### Task description
Determine how many lines in the listing hold "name" and give only that number.

### Dataset section

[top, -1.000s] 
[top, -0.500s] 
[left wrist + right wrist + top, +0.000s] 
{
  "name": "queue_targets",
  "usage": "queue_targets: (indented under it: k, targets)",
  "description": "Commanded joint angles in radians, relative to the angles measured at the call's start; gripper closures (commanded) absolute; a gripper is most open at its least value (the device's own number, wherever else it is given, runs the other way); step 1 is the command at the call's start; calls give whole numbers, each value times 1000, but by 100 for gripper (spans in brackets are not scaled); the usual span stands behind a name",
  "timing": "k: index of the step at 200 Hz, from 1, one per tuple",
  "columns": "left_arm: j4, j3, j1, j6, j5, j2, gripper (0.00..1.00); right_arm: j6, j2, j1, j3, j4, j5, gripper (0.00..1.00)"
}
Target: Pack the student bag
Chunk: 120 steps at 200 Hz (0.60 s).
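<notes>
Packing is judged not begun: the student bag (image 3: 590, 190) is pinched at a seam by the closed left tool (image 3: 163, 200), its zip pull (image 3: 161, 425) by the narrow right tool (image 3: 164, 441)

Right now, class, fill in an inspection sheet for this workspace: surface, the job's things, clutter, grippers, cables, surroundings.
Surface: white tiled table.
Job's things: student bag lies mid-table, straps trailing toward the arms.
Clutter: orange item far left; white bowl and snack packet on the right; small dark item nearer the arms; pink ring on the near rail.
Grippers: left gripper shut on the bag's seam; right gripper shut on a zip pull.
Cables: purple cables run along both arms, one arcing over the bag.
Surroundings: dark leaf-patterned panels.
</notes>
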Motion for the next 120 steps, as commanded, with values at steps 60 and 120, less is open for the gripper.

### Task answer
2